EXERCISE INSTRUCTIONS: From the entries below, transcribe exactly the lines between the line holding "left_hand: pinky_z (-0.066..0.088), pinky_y" and the line holding "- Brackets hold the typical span", inclusive; skip all other lines.

STUDY MATERIAL:
_____
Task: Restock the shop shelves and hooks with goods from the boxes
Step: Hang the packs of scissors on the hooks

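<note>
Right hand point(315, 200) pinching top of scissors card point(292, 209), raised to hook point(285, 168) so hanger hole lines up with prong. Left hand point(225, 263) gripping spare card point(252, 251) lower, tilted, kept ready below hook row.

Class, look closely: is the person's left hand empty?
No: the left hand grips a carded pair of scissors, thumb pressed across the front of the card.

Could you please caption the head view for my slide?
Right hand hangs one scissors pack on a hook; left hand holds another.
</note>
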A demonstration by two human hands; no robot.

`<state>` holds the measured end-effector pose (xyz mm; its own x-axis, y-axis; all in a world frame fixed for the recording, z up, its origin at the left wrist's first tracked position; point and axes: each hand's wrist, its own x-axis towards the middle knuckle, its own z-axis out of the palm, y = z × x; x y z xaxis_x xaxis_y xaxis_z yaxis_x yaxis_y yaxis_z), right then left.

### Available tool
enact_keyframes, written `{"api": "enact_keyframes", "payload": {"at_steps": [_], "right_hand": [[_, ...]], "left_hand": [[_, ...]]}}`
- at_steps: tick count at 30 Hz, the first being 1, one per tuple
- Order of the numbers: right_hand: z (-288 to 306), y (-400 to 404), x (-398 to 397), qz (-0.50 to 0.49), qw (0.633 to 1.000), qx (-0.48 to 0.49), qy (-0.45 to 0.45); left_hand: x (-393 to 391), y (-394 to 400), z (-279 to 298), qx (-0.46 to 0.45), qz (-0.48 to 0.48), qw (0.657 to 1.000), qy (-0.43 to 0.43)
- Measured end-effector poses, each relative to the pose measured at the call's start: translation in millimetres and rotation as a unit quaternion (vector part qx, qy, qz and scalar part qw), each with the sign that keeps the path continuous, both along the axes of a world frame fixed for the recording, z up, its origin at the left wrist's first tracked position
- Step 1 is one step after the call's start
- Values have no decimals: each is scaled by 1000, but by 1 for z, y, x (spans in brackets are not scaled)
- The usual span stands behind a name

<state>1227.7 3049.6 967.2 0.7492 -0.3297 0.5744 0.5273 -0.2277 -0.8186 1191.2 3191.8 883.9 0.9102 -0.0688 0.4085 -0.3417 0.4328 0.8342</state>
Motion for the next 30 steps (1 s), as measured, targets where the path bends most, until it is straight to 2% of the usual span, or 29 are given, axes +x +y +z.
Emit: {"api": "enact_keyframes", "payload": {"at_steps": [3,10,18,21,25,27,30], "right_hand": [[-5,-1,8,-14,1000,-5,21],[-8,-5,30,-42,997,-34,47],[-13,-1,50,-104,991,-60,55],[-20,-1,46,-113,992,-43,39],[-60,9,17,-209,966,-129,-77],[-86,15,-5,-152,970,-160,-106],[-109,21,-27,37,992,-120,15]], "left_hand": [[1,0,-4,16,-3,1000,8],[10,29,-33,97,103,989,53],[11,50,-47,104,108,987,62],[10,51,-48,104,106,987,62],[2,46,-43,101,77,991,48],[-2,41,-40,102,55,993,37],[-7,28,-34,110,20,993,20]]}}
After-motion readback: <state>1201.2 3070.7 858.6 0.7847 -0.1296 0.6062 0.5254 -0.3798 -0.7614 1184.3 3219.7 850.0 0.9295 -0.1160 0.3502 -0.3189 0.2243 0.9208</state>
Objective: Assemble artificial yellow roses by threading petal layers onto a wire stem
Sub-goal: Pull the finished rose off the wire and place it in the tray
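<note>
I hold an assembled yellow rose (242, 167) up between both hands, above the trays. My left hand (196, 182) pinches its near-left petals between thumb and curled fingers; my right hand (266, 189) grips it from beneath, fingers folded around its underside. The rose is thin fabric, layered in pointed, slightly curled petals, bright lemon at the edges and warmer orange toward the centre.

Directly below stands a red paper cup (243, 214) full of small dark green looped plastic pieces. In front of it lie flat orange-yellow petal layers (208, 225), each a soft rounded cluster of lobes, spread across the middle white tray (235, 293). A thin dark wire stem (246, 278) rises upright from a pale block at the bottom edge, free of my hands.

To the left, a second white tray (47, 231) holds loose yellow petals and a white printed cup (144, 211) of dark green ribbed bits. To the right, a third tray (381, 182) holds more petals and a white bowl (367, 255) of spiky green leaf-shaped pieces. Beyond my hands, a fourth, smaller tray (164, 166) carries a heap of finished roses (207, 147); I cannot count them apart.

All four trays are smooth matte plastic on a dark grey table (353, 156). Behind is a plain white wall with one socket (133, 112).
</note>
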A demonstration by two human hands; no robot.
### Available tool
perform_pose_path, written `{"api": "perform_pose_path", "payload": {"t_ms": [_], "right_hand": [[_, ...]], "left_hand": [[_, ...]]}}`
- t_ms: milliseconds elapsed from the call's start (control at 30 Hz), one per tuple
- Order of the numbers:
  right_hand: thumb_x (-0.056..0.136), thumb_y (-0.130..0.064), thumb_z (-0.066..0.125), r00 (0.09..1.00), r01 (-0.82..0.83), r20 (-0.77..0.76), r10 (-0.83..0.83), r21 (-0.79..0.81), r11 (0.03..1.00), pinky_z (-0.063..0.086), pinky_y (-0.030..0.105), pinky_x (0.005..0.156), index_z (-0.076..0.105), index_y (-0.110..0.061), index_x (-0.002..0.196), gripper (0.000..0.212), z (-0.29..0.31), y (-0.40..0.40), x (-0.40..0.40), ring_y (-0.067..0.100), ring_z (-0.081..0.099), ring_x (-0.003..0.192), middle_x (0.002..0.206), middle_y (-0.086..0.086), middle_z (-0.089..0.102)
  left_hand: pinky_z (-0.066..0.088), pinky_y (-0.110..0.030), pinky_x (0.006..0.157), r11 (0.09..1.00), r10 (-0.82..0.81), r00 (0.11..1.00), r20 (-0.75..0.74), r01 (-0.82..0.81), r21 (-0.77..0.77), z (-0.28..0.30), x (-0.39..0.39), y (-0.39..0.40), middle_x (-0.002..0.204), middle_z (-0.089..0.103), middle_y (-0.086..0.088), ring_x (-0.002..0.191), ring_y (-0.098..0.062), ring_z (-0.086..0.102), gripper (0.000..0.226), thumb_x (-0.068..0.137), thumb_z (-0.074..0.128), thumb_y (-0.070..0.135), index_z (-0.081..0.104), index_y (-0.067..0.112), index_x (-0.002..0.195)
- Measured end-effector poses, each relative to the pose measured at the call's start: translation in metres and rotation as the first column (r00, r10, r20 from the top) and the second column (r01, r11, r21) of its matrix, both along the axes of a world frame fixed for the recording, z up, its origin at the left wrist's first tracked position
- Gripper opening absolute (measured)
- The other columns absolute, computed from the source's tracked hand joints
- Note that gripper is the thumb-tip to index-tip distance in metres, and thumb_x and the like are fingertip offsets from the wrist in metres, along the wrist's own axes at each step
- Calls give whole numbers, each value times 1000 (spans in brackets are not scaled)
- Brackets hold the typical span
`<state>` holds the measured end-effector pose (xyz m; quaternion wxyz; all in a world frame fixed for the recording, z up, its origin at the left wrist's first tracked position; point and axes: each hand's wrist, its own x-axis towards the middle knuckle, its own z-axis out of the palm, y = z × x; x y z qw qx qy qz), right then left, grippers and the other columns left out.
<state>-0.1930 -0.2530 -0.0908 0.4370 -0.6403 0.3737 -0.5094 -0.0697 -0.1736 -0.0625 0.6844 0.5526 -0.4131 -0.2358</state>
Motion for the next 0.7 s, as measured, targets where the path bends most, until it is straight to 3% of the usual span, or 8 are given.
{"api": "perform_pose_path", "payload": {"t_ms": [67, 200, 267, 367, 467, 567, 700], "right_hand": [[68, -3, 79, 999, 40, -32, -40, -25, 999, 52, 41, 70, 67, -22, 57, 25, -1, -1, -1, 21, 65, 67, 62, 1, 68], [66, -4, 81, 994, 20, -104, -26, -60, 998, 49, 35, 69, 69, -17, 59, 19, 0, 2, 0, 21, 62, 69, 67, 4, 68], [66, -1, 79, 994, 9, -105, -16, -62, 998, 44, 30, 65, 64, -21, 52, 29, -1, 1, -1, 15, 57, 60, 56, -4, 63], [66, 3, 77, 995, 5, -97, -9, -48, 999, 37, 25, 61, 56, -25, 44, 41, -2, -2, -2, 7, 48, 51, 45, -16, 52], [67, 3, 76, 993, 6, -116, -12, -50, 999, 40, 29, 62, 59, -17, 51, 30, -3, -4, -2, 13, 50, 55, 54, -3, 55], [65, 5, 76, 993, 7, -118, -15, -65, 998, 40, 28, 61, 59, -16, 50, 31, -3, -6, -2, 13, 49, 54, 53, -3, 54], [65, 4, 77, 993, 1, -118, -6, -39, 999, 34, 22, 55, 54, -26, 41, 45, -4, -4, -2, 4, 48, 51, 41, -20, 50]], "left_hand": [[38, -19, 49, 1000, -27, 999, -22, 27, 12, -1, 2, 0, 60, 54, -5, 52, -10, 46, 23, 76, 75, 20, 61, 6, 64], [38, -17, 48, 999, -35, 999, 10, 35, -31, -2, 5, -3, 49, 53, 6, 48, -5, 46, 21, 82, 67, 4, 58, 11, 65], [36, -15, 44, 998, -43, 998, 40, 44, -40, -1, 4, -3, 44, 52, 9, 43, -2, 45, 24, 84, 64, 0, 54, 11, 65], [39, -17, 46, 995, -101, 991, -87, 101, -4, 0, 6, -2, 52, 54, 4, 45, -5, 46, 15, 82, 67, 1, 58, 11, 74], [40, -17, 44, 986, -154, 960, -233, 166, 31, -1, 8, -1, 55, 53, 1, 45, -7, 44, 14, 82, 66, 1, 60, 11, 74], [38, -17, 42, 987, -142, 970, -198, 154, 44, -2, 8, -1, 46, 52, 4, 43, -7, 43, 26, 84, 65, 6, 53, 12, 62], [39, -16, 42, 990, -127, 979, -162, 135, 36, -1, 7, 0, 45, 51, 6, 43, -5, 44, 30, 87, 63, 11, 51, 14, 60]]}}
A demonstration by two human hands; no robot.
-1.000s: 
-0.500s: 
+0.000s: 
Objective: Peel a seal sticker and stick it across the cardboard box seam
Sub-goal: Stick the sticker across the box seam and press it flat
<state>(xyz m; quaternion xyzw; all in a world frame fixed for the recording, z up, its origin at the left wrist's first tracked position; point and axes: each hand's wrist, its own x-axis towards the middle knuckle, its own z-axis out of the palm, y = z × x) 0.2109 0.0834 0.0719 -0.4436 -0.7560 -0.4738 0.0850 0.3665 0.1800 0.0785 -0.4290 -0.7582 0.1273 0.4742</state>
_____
ANSWER TO THE PROBLEM:
  left_hand: pinky_z (-0.066..0.088), pinky_y (-0.110..0.030), pinky_x (0.006..0.157), r11 (0.09..1.00), r10 (-0.82..0.81), r00 (0.11..1.00), r20 (-0.75..0.74), r01 (-0.82..0.81), r21 (-0.77..0.77), z (-0.28..0.30), x (-0.39..0.39), y (-0.39..0.40), middle_x (-0.002..0.204), middle_z (-0.089..0.103), middle_y (-0.086..0.088), ring_x (-0.002..0.191), ring_y (-0.098..0.062), ring_z (-0.086..0.102), gripper (0.000..0.226), thumb_x (-0.068..0.137), thumb_z (-0.074..0.128), thumb_y (-0.070..0.135), index_z (-0.081..0.104), index_y (-0.067..0.112), index_x (-0.002..0.195)
- Measured end-effector poses, each relative to the pose measured at the call's start: translation in metres and rotation as the first column (r00, r10, r20 from the top) and the second column (r01, r11, r21) of its matrix, both along the axes of a world frame fixed for the recording, z up, its origin at the left wrist's first tracked position
- Gripper opening absolute (measured)
- The other columns absolute, computed from the source's tracked hand joints
- Note that gripper is the thumb-tip to index-tip distance in metres, and thumb_x and the like are fingertip offsets from the wrist in metres, along the wrist's own axes at each step
- Calls give whole numbers, each value times 1000 (spans in brackets are not scaled)
- Brackets hold the typical span

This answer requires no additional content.